El miedo radical, en consecuencia, borra cualquier posibilidad creativa, cualquier acción pareciera imposible. De ahí que permitirse no poder en ese tiempo del miedo excesivo es un alivio. Abre a lo nuevo, a lo diferente. Que exista ese permiso, esa posibilidad, ya hiere ese miedo férreo, casi inmortal. Y es que por más radical o excesivo que se muestre, el miedo no es un absoluto. Está constituido desde su contingencia, es decir, puede o no invadirnos, tomarnos. Por lo tanto, tuvo un momento de aparición, no siempre estuvo ahí. Si se hizo presente requirió de un tiempo en el que no gobernaba, en el que no reinaba en nuestra vida. Y eso es lo que se hace patente en esa mínima posibilidad íntima de no tener que actuar, de poder no poder. Ante el imperativo, en apariencia, más imbatible, el poder permitirse no combatirlo lo desarma, destituye algo de su poderío.
Entonces, qué hacer. Situarse al margen de la exigencia, del tener que poder. Toda la fuerza y dominio que ejerce el miedo se sostiene en ese imaginario de un poder absoluto sobre nuestro cuerpo, nuestro sentir, incluso sobre nuestro más leve pensamiento que pueda oponérsele. Del miedo no se escapa, se sale, y su salida no es la vía del enfrentamiento. No se trata de dos titanes en batalla: la voluntad de la razón ante lo irracional del sentir. La dictadura del miedo encuentra su salida por la vía que se abre en la posibilidad de lo impensable, desde la perplejidad de lo inesperado. Permitirse poder no poder actuar en ese momento de miedo radical ya nos abre una nueva puerta. El encierro no será absoluto aunque lo aparente.

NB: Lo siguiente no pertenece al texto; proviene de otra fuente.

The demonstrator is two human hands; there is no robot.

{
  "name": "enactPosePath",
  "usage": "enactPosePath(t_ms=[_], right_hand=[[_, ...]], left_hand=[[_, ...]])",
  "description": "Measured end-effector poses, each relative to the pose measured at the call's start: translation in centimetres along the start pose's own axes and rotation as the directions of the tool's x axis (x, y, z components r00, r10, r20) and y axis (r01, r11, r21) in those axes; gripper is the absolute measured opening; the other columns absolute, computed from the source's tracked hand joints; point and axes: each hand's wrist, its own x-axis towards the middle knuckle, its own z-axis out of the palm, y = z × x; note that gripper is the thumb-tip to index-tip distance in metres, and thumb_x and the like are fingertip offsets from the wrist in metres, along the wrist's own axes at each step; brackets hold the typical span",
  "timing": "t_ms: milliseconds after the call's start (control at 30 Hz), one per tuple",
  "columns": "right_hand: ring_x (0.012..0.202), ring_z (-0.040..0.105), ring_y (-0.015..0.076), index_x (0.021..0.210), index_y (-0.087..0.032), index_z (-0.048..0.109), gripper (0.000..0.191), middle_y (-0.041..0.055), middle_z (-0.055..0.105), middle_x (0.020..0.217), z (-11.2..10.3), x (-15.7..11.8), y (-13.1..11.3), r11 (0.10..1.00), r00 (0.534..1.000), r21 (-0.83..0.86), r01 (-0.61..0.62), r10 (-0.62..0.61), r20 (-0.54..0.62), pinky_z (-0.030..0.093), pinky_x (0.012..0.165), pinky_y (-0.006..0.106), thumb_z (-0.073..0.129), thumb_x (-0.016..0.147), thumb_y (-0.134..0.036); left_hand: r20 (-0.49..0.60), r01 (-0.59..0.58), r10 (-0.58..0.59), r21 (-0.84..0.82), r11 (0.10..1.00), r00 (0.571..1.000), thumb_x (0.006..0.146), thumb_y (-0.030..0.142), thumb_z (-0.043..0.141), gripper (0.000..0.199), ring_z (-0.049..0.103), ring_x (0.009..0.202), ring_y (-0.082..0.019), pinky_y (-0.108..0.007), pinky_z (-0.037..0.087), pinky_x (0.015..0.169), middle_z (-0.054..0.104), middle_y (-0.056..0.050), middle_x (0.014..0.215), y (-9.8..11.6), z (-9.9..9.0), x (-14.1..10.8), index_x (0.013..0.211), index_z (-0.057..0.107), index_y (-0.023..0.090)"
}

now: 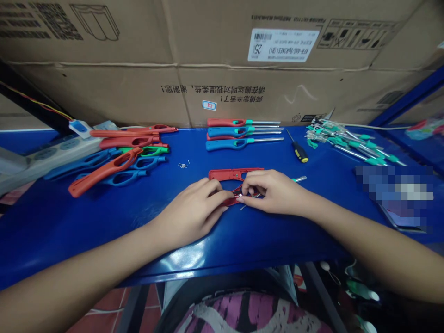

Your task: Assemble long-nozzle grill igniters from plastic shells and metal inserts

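Observation:
On the blue table, my left hand (201, 206) is closed round the left end of a red lighter shell half (230, 201). The fingers of my right hand (274, 192) are bent and pinched together over the same shell, at a small pale part too small to name. A thin metal piece juts out below my right fingertips. Just behind, another red shell half (225, 175) lies with its inner side up, partly covered by my right hand. A metal tube with a green piece (299, 179) sticks out beyond my right hand.
Red, blue and green handles (104, 171) are heaped at the left beside a power strip (48, 155). Lighters (227, 144) lie at the back, near small screws (182, 165). Rightward are a screwdriver (299, 151), tubes with green parts (350, 142) and a blurred flat object (398, 199). Cardboard (138, 92) stands behind.

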Motion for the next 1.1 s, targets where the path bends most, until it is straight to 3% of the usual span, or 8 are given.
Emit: enactPosePath(t_ms=[133,267,633,767,900,1000,1100], right_hand=[[0.067,0.055,0.0118,0.073,-0.019,0.064,0.008,-0.0012,0.063,0.072,0.4,0.1,-0.6,0.993,0.993,-0.024,-0.114,0.113,-0.038,0.034,0.059,0.023,0.071,0.076,-0.024],[0.062,0.056,0.0111,0.067,-0.019,0.062,0.008,-0.0027,0.064,0.067,0.1,0.1,-0.6,0.979,0.979,0.023,-0.203,0.203,-0.004,0.035,0.057,0.023,0.070,0.071,-0.020],[0.057,0.051,0.0085,0.070,-0.017,0.066,0.009,-0.0025,0.065,0.067,-0.5,0.0,-0.4,0.982,0.984,0.083,-0.172,0.168,0.060,0.036,0.055,0.023,0.072,0.077,-0.019],[0.058,0.049,0.0087,0.081,-0.017,0.072,0.011,-0.0016,0.065,0.070,-0.6,-0.1,0.3,0.984,0.992,0.141,-0.108,0.097,0.082,0.036,0.055,0.022,0.067,0.087,-0.026],[0.059,0.048,0.0084,0.099,-0.017,0.070,0.014,0.0002,0.064,0.083,-1.5,-0.6,0.5,0.986,0.999,0.159,0.040,-0.042,0.008,0.039,0.057,0.022,0.059,0.090,-0.017],[0.078,0.057,0.0115,0.100,-0.019,0.067,0.016,0.0033,0.064,0.100,-2.4,-1.2,0.4,0.983,0.980,0.094,0.159,-0.169,0.106,0.044,0.067,0.023,0.059,0.088,-0.011],[0.091,0.059,0.0157,0.103,-0.020,0.066,0.014,0.0041,0.063,0.107,-2.8,-1.5,0.3,0.982,0.965,-0.043,0.182,-0.170,0.201,0.045,0.077,0.027,0.061,0.090,-0.016]], left_hand=[[0.006,-0.011,0.011,-0.007,1.000,1.000,0.104,0.025,0.044,0.028,0.055,0.100,-0.024,-0.040,0.050,0.089,0.060,-0.010,0.106,0.1,0.1,0.1,0.125,0.062,0.020],[0.007,-0.035,0.036,-0.027,0.999,0.999,0.104,0.026,0.044,0.028,0.055,0.100,-0.024,-0.040,0.050,0.089,0.060,-0.010,0.105,0.3,0.3,0.3,0.125,0.062,0.019],[0.022,-0.040,0.042,-0.051,0.998,0.999,0.104,0.026,0.045,0.030,0.055,0.099,-0.023,-0.039,0.050,0.088,0.060,-0.010,0.107,0.4,0.3,0.3,0.127,0.062,0.021],[0.026,-0.042,0.043,-0.033,0.999,0.999,0.104,0.024,0.044,0.034,0.054,0.104,-0.024,-0.040,0.049,0.091,0.058,-0.011,0.117,0.4,0.1,0.2,0.133,0.060,0.024],[0.067,-0.048,0.046,0.029,0.998,0.997,0.102,0.021,0.044,0.039,0.054,0.103,-0.025,-0.040,0.048,0.088,0.058,-0.010,0.125,0.3,-0.4,0.2,0.138,0.057,0.029],[0.098,-0.066,0.058,0.086,0.994,0.994,0.099,0.018,0.046,0.044,0.054,0.104,-0.026,-0.039,0.046,0.084,0.058,-0.009,0.127,0.2,-0.8,0.2,0.139,0.056,0.030],[0.127,-0.080,0.063,0.136,0.987,0.990,0.095,0.016,0.050,0.049,0.054,0.106,-0.027,-0.039,0.045,0.081,0.059,-0.008,0.128,0.2,-1.1,0.1,0.141,0.054,0.030]])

Una vez abierta esa vía, ese miedo ha perdido su radicalidad y su exceso, algo se habrá ya cedido. Se abre, entonces, el tiempo de no ceder ante una pregunta realmente necesaria: qué hacer. Esta vez, en este segundo tiempo, se trata de una pregunta diferente, no busca des-intensificar la radicalidad inicial, esta vez, es la pregunta que puede abrir la posibilidad de que esto no vuelva a ocurrir en esa modalidad mortífera. La posibilidad de que el miedo no sea un partenaire permanente. No se trata de vivir sin miedo, sino de que el miedo no nos imposibilite para vivir.